Беседуя с Комбатом о его приемном сыне Сергее Новикове, Алена Игоревна не делала круглых глаз, не охала, не кивала снисходительно. Она что-то помечала в блокноте, уточняла, что Сережа любит, чего не терпит, о чем лучше не заводить разговоров. Интересовалась взглядами могучего родителя не только на свой предмет, но и на природу подростковой преступности, на терпимость и готовность пойти навстречу тому, с кем жизнь была так неласкова.

— Звоните, если у мальчика будут проблемы. Я имею в виду не только по информатике, но и вообще… И приходите в школу почаще — это лучший способ не упустить ничего… — на прощанье она, единственная из всех педагогов, крепко пожала Рублеву руку.

Это понравилось, взволновало. И когда сын робко поинтересовался возможностью поработать у Подберезского для покупки компьютера, Борис Иванович пришел к Алене снова. И снова остался доволен этим визитом. Учительница быстро разобралась, что заботливый папа знает о ее предмете и основном инструменте, ему сопутствующем, очень мало. Не стала ни стыдить, ни высокомерничать, а просто вырвала листок из блокнота и подробно написала, что нужно покупать и где. Внизу приписала приблизительные цены, сверх которых переплачивать нет смысла.

— Москва огромна, Борис Иванович, продавцов не счесть… Но этих я знаю лично — земляки. Смело можете ссылаться на меня как на учительницу вашего ребенка, это учтут.

— Какой он ребенок — парень, — улыбнулся Комбат.

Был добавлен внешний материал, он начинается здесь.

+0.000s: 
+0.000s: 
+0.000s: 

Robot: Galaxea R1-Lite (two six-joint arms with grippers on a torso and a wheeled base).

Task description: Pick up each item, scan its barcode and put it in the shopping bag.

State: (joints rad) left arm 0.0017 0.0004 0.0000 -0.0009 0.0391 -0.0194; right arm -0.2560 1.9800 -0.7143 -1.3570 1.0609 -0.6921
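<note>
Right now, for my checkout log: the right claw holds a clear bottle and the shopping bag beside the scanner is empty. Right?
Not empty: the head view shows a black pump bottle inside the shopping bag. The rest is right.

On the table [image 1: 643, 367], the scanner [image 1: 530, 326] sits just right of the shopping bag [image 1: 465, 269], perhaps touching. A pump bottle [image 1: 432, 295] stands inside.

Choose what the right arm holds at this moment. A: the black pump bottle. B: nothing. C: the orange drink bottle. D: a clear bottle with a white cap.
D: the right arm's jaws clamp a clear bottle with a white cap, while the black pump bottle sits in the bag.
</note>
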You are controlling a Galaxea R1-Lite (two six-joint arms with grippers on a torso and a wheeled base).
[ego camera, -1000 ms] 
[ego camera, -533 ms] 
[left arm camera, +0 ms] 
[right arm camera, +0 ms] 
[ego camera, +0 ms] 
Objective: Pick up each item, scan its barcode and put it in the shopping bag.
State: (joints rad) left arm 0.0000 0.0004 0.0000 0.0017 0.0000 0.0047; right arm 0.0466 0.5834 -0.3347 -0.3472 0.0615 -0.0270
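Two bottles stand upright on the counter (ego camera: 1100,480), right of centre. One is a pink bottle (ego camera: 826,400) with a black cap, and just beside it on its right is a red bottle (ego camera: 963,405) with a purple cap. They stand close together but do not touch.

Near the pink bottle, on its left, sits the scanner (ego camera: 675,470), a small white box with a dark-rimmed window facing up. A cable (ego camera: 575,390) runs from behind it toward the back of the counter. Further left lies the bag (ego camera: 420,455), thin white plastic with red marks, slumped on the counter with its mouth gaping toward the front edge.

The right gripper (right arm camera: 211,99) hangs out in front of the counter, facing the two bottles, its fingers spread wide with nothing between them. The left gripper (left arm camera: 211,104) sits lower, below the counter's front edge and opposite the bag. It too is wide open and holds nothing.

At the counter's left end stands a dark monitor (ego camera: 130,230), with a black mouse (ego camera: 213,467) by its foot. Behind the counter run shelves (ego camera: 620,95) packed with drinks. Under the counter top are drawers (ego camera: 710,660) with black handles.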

— Ребенок-ребенок. Пока отец жив и заботится, сын ему приходится ребенком. Зачем этого стесняться?

«Сама ты ребенок», — ласково подумал Рублев, повторно пожимая крепкую сухую ладошку Алены Игоревны. По пути домой он с удовольствием вспомнил окончание разговора с учительницей и решил, что ребенком назвал ее зря: лет двадцать семь, а то и тридцать наставнице есть, не вчерашняя студентка.